WHAT TO PRODUCE
Repeat the data that follows exactly, starting at the line with "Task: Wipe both" and ending at the line with "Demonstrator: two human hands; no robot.", and leave out every picture.

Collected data
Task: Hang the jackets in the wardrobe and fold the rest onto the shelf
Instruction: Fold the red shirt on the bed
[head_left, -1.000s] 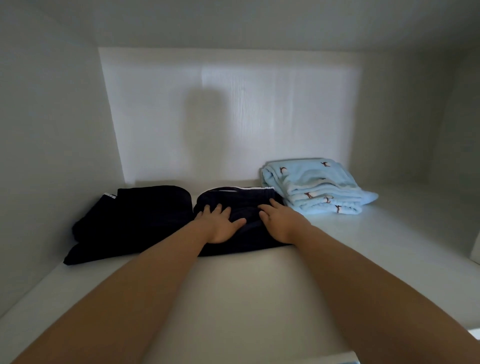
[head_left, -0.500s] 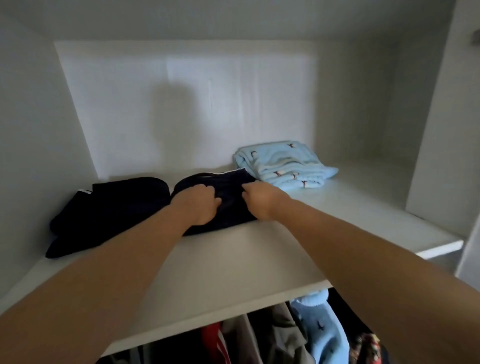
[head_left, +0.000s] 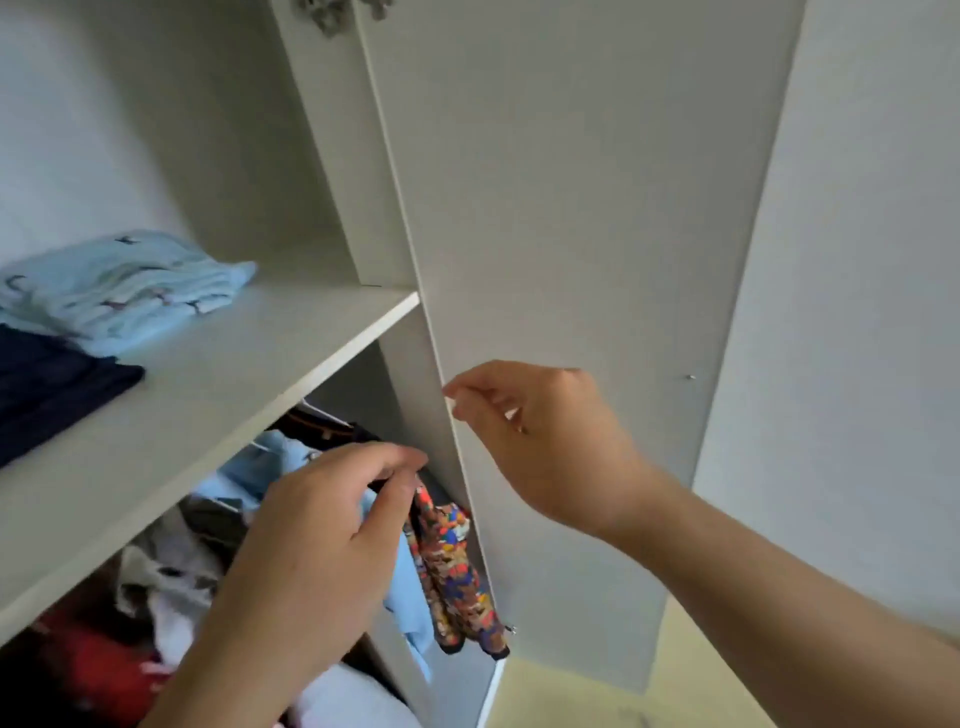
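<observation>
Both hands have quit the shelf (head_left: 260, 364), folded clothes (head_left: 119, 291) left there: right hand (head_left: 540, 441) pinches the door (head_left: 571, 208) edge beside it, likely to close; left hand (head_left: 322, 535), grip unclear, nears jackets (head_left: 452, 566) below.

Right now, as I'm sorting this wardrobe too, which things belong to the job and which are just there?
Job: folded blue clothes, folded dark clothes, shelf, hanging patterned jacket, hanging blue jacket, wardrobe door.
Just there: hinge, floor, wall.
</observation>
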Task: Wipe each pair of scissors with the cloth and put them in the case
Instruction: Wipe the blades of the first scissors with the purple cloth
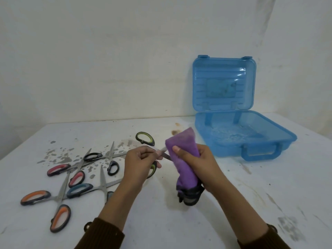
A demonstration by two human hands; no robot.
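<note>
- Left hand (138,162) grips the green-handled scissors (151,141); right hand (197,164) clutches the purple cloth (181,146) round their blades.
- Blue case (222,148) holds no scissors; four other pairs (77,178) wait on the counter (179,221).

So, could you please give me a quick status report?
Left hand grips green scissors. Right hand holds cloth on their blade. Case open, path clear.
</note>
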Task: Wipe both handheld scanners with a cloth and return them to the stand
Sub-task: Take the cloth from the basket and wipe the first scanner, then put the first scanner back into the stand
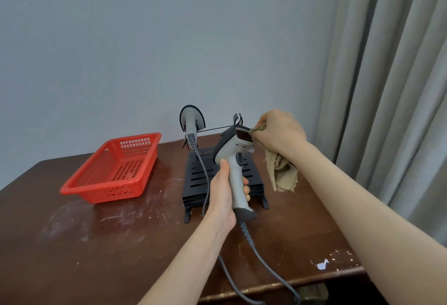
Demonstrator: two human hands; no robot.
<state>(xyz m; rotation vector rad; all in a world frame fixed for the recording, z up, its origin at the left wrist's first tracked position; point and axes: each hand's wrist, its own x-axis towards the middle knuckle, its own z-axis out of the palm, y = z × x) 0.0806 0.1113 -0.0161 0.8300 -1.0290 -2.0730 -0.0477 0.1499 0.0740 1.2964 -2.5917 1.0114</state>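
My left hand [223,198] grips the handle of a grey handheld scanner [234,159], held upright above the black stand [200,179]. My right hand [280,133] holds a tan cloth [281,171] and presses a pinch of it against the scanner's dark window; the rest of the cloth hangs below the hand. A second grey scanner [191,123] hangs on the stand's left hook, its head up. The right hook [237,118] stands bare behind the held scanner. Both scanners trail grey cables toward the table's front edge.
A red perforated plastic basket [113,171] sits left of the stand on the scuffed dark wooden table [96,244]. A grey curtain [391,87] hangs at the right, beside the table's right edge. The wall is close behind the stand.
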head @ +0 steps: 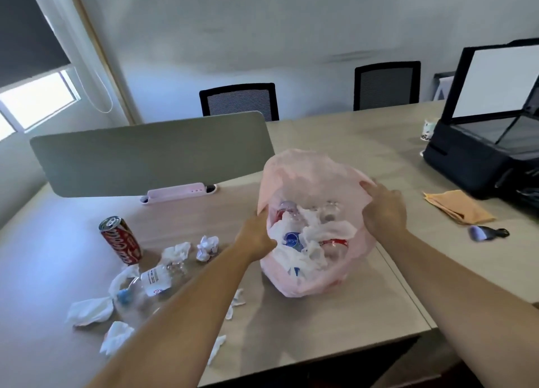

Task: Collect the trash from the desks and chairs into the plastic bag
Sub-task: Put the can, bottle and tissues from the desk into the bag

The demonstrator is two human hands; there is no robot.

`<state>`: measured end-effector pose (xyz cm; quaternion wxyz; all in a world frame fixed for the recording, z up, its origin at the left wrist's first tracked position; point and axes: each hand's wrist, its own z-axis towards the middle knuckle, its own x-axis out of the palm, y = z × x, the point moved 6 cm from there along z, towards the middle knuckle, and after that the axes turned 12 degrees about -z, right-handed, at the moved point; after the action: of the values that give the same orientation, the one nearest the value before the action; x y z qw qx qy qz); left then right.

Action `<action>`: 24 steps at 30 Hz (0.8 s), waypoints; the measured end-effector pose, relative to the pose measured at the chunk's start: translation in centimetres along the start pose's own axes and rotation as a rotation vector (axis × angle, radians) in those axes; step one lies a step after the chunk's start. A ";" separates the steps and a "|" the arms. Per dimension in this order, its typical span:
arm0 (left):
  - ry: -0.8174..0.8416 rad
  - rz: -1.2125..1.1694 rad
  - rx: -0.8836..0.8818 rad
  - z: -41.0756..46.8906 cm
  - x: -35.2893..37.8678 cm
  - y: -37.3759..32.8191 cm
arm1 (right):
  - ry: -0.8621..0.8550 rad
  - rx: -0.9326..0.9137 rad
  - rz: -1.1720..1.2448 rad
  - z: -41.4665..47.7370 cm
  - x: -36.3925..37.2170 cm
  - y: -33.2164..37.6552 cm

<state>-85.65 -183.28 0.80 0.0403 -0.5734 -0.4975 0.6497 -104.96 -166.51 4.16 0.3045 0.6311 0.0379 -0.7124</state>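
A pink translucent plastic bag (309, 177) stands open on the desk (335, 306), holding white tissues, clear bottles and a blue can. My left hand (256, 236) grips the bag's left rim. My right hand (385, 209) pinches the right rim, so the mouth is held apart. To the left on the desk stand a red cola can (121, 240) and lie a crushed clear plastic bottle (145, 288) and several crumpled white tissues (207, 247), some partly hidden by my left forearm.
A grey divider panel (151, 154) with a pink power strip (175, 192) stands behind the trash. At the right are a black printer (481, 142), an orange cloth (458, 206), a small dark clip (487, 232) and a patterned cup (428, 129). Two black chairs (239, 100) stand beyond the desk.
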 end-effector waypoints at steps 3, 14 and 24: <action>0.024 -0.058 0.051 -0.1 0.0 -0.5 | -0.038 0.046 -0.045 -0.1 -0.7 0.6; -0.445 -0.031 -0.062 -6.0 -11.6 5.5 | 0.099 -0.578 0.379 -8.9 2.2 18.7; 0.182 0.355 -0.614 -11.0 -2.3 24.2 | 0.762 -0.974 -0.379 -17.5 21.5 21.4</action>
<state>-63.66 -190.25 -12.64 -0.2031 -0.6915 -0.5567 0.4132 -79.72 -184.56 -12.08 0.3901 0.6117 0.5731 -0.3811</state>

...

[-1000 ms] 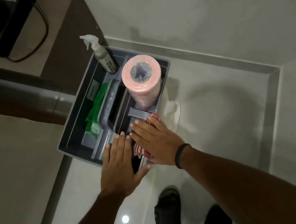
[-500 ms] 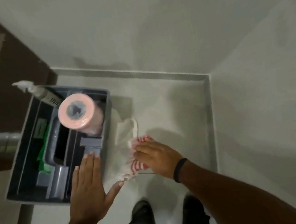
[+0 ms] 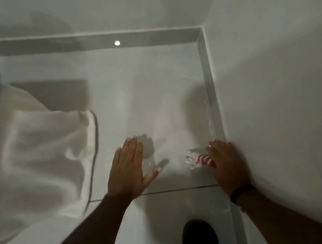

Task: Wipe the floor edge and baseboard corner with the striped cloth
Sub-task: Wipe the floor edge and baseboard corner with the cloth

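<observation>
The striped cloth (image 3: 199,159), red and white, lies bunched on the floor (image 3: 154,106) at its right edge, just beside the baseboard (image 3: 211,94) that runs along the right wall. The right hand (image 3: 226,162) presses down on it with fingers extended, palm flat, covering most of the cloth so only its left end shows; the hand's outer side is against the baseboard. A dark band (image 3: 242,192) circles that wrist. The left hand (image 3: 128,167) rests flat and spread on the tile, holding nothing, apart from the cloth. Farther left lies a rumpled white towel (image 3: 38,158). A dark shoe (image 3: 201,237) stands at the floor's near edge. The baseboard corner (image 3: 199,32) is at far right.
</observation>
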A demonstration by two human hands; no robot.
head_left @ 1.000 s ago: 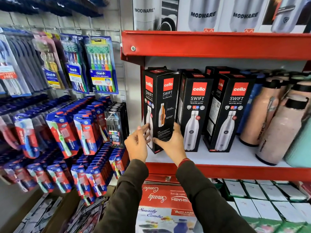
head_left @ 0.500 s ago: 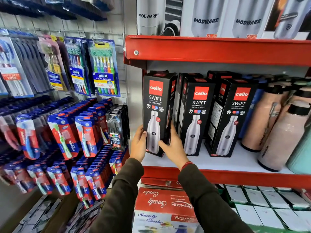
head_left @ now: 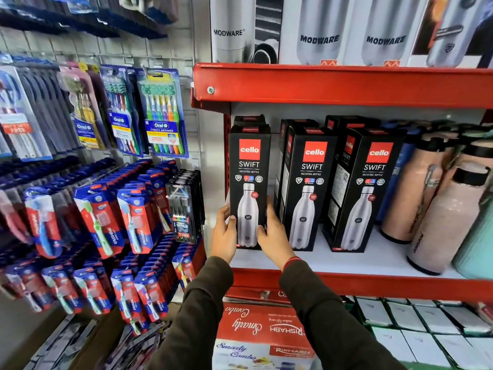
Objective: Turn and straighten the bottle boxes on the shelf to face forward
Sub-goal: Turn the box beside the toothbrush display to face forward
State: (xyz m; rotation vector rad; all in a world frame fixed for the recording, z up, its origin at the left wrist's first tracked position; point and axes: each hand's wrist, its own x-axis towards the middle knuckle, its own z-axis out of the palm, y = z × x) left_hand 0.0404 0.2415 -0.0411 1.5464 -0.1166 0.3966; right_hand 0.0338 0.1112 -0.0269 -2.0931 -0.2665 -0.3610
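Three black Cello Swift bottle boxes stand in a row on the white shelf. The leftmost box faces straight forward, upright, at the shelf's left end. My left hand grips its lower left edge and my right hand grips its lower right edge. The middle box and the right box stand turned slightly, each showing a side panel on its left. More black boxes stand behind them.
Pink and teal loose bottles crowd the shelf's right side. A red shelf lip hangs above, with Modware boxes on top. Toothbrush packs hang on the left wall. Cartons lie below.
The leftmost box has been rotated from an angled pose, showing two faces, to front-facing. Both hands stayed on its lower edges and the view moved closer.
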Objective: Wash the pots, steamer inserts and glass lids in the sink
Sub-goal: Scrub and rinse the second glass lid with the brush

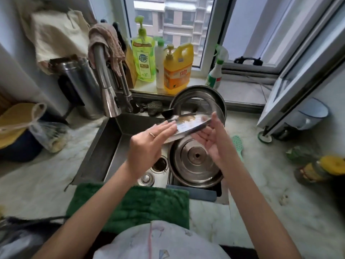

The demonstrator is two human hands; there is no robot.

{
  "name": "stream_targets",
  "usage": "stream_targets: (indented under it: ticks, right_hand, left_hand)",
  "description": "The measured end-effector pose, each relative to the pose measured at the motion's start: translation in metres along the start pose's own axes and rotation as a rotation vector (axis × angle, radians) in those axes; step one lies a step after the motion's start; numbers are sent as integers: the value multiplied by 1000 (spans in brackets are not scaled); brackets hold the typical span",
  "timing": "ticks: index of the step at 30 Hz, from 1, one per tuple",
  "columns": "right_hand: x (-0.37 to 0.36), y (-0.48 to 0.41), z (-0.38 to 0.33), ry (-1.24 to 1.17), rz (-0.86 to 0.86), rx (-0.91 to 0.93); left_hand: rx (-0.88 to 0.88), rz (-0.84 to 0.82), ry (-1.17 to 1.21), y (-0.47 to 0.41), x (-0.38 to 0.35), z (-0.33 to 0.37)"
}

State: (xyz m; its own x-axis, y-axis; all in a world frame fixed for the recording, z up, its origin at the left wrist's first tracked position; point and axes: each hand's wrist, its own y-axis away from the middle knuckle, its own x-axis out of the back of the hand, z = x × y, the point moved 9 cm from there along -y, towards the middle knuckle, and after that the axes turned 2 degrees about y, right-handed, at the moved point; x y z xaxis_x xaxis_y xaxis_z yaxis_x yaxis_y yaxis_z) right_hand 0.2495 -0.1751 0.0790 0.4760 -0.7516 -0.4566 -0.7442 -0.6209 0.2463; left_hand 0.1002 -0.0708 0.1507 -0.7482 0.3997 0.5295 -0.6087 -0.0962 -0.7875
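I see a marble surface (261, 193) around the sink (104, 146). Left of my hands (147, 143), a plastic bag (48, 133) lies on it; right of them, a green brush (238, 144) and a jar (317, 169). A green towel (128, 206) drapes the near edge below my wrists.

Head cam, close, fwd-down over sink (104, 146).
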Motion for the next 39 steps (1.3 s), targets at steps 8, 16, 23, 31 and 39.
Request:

ANSWER SECTION
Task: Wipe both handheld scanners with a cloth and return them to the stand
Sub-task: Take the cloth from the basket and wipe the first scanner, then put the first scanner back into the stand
Demonstrator: two human hands; no robot.

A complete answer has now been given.